> Input data:

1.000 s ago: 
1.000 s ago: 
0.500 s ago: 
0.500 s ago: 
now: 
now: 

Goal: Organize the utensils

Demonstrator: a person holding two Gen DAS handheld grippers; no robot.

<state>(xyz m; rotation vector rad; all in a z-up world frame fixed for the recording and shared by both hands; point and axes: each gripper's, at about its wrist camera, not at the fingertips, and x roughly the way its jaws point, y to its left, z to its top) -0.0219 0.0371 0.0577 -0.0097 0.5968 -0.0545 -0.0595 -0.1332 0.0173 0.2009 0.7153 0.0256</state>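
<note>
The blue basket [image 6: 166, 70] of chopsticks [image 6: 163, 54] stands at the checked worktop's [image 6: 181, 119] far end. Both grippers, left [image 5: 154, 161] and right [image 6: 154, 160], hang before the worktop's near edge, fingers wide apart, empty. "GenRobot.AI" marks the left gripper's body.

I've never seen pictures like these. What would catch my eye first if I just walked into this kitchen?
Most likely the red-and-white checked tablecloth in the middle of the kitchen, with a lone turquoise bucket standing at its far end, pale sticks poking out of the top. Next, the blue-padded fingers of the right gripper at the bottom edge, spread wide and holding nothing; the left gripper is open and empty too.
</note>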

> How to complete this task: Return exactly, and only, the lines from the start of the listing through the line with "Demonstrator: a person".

> Answer section:
1.000 s ago: 
1.000 s ago: 
0.500 s ago: 
0.500 s ago: 
now: 
now: 

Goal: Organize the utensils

Demonstrator: a person holding two Gen DAS handheld grippers; no robot.

Nothing further is required for this answer.